Soddisfazione lavorativa, retribuzione e AI: fra aziende e talenti resta un gap da colmare

Che il mercato del lavoro sia in costante evoluzione, soprattutto per quanto riguarda le modalità di attrazione e di “retention” dei talenti, non è una novità. E non lo è da tempo. Resta però il fatto che la velocità con la quale sta cambiando il mondo del lavoro continua a creare “difficoltà” a molti responsabili HR, chiamati a gestire le aspettative delle proprie risorse umane cercando di combinare le richieste di queste ultime con le esigenze di business della propria azienda. Una recente indagine a firma di PageGroup, uno dei più importanti attori a livello internazionale nel campo della ricerca e della selezione di figure specializzate, ha cercato di mettere a fuoco per l’appunto l’attuale rapporto fra dipendenti e datori di lavoro registrando le impressioni di oltre 50mila addetti in 37 paesi, di cui 2mila in Italia.

La questione retribuzione

La seconda edizione dello studio “Global Talent Trends” ha osservato innanzitutto la componente retribuzione, evidenziando come la rapida crescita degli stipendi avvenuta nella fase di ripresa post-pandemica sia rallentata nonostante il personale continui a chiedere stipendi più alti, sia nel nostro Paese che nel resto del mondo. Del campione di lavoratori italiani, più della metà degli intervistati (il 53% per la precisione) dà priorità allo stipendio quando valuta una nuova opportunità di lavoro mentre il 47% si dice insoddisfatto della propria retribuzione ed è alla ricerca di nuove occasioni lavorative, soprattutto per ottenere condizioni economiche più vantaggiose. Il 37% infine, ha chiesto un ritocco in busta paga negli ultimi 12 mesi. Per chi guida le aziende, il messaggio che emerge dalla ricerca è dunque esplicito: la retribuzione è un fattore chiave per attrarre e mantenere i talenti e il 41% delle organizzazioni oggetto di indagine si dice consapevole del fatto che proporre un compenso più elevato ai propri dipendenti è essenziale per rispondere a due specifiche loro esigenze, tenere il passo con l’aumento del costo della vita e sentirsi apprezzati per il contributo fornito.

Una (difficile) strategia per attrarre i talenti

«Individuare una strategia di talent attraction – precisa in proposito Tomaso Mainini, amministratore delegato di PageGroup per Italia e Turchia – è sempre più complesso perché emerge un vero e proprio divario di aspettative. Far coincidere le necessità del business con quelle dei lavoratori, in un momento come quello attuale caratterizzato da un clima di incertezza economica e politica, è la vera sfida dei prossimi mesi». Una sfida che annovera fra i suoi punti critici anche la flessibilità, con gli imprenditori alle prese con l’adozione di modalità di lavoro ibride e con i dipendenti che, oggi più che mai, non vogliono scendere a compromessi per quanto riguarda il loro benessere personale. Un aspetto, quello del bilanciamento tra vita professionale e vita privata, che in Italia – come conferma il manager di PageGroup – è considerato più determinante rispetto ad altri paesi europei e che registra situazioni in cui molti dipendenti senior si trovano ad affrontare politiche aziendali orientate a una presenza in ufficio ben superiore ai livelli effettivamente desiderati.

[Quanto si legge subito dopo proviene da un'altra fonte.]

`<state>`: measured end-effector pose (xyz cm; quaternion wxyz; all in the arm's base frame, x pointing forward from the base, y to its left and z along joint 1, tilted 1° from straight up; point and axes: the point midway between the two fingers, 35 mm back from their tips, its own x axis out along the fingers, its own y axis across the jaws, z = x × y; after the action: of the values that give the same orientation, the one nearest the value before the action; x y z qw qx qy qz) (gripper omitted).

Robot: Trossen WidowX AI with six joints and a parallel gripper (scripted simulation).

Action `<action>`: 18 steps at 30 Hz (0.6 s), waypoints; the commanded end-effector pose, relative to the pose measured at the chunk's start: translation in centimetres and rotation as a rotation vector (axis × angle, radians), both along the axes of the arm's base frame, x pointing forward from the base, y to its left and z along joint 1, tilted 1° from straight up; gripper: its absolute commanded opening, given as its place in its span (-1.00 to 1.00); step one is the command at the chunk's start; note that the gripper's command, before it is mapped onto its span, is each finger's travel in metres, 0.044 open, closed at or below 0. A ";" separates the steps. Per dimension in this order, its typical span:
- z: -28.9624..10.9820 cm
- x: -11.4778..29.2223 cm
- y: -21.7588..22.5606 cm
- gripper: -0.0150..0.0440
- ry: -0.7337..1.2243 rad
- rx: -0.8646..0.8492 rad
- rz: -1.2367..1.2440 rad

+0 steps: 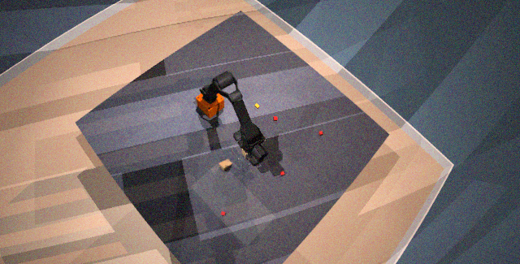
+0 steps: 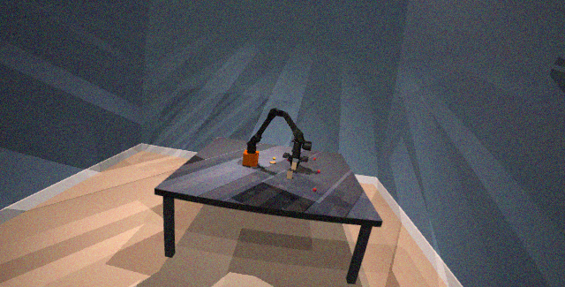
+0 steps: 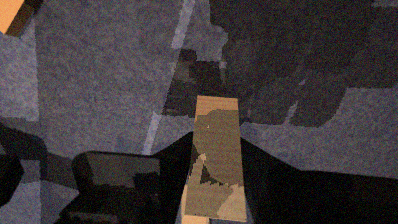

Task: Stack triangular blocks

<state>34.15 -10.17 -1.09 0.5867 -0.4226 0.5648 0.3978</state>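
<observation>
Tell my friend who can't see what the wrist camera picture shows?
The gripper is shut on a tan triangular block, which runs up the middle of the picture between two dark fingers. Below it lies the dark grey table, crossed by shadows and a pale stripe.

1. The arm (image 1: 243,114) is matte black all over, built of slim links with rounded joint housings.
2. Its base (image 1: 210,104) is a bright orange box.
3. The jaws are black, blocky and flat-sided.
4. Any cables, screws or markings are too small to tell.
</observation>
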 end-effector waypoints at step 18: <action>-2.5 0.0 0.0 -0.49 0.001 0.001 -0.019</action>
<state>34.35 -10.23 -3.11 0.5913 -0.4211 0.5654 0.3917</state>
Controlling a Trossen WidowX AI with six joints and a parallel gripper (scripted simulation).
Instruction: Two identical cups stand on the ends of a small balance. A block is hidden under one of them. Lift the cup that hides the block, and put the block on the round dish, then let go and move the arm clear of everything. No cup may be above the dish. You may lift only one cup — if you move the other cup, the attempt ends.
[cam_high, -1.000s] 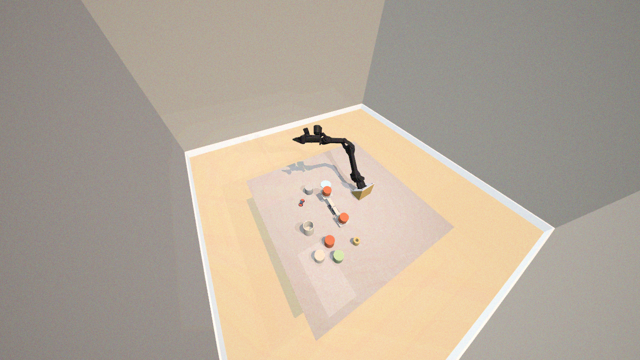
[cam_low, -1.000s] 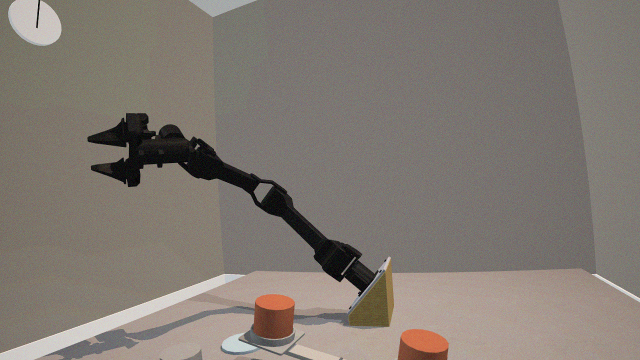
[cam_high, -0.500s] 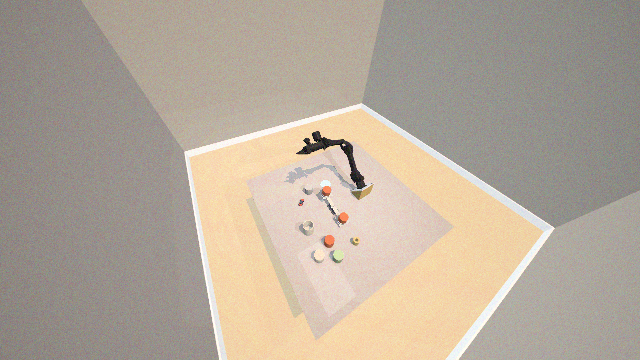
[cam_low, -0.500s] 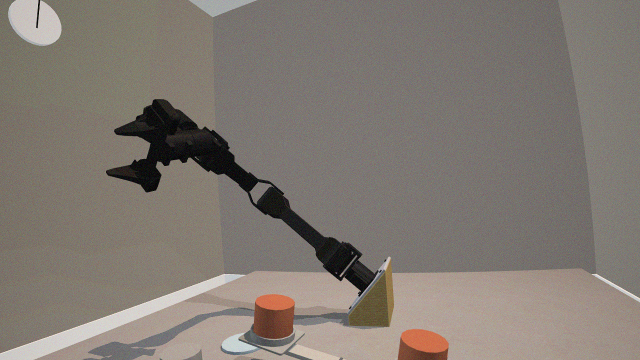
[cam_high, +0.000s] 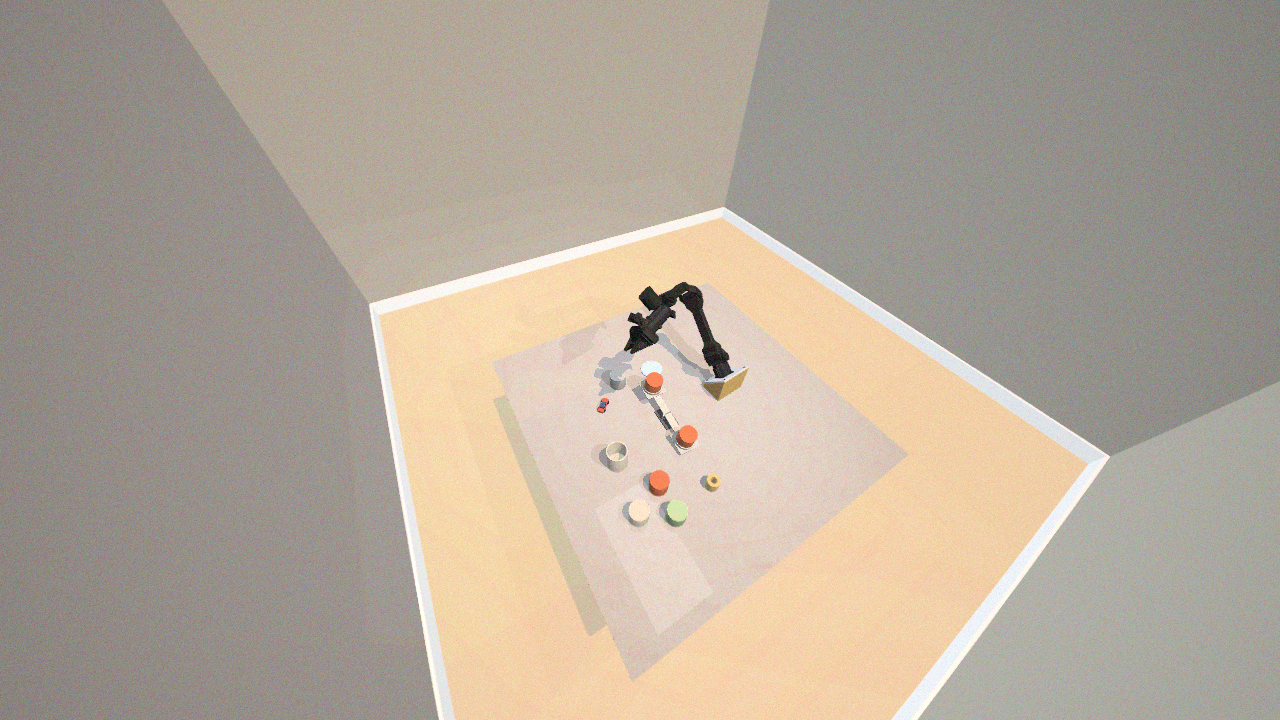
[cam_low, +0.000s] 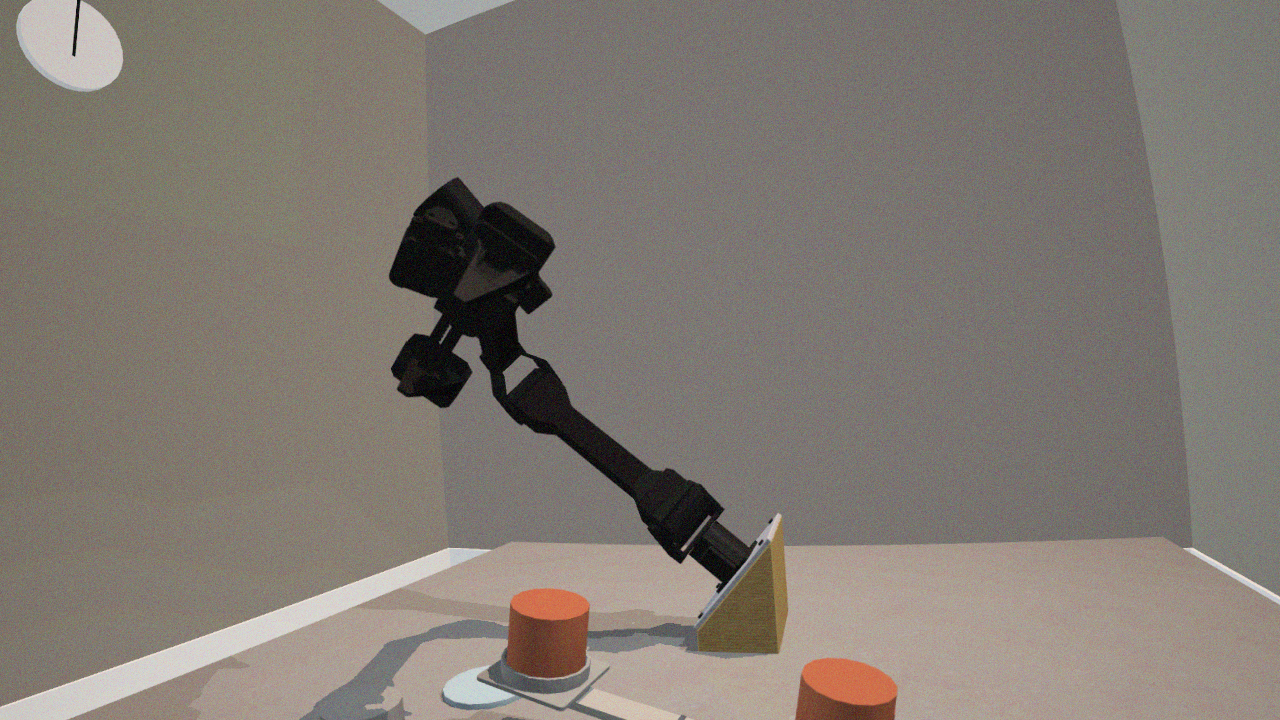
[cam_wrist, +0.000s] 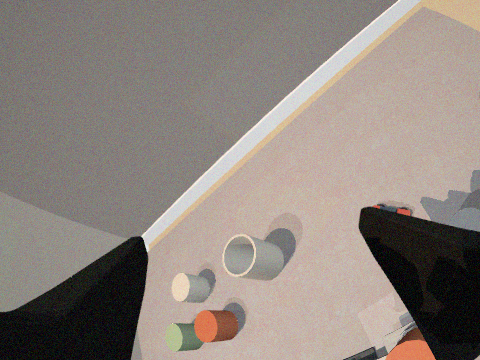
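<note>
Two identical orange cups stand on the ends of the small balance (cam_high: 664, 411). One cup (cam_high: 654, 382) (cam_low: 548, 631) is beside the pale round dish (cam_high: 651, 368) (cam_low: 472, 688); the other cup (cam_high: 687, 436) (cam_low: 846, 689) is at the far end. An orange cup (cam_wrist: 410, 352) shows partly at the bottom right of the wrist view. No block is visible. Which end of the balance is lower I cannot tell. My gripper (cam_wrist: 258, 235) is open and empty, raised high above the table and pointing down at a slant. The dish has nothing on it.
A grey cylinder (cam_high: 617, 380) stands near the dish, with a small red car (cam_high: 603, 405) (cam_wrist: 404, 212) close by. A hollow grey container (cam_high: 616, 456) (cam_wrist: 267, 257), a red cylinder (cam_high: 658, 482) (cam_wrist: 220, 326), a green one (cam_high: 676, 512) (cam_wrist: 185, 337), a cream one (cam_high: 638, 513) (cam_wrist: 192, 288) and a yellow ring (cam_high: 713, 488) stand farther off.
</note>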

La realizzazione lavorativa

Altro tema affrontato dal report è quello dell’autonomia e della realizzazione lavorativa, ambito per il quale l’età sembra avere un peso e un ruolo molto importante. I professionisti over 50 sono infatti la categoria con il livello di soddisfazione maggiore (il 34% del totale), si preoccupano più del loro status personale che di fare carriera, apprezzando la libertà di scegliere un impiego a misura della propria vita, e non ambiscono ad avanzamenti che potrebbero aumentare il carico di lavoro o i livelli di stress. Il 33%, inoltre, è disposto a rifiutare promozioni a favore del proprio benessere, mentre il 17% prende in considerazione la possibilità di lavorare come professionista autonomo.

Diverso, invece, l’atteggiamento di chi ha fra i 30 e i 40 anni, che denotano maggiore interesse alle nuove opportunità professionali non avendo ancora raggiunto i propri obiettivi di carriera. Solo il 27% dei dipendenti più giovani, fra i 20 e i 30 anni, infine, si dichiara soddisfatto della propria condizione, con il 59% che si lamenta della propria retribuzione. «L’aspetto più impegnativo – secondo Mainini – è però un altro: ci sono cinque generazioni che oggi condividono gli ambienti di lavoro e che hanno esigenze, aspettative e leve motivazionali molto diverse tra loro. Creare una cultura aziendale dinamica e inclusiva in cui ogni persona, indipendentemente dall’età, possa sentirsi riconosciuta e valorizzata potrà davvero fare la differenza».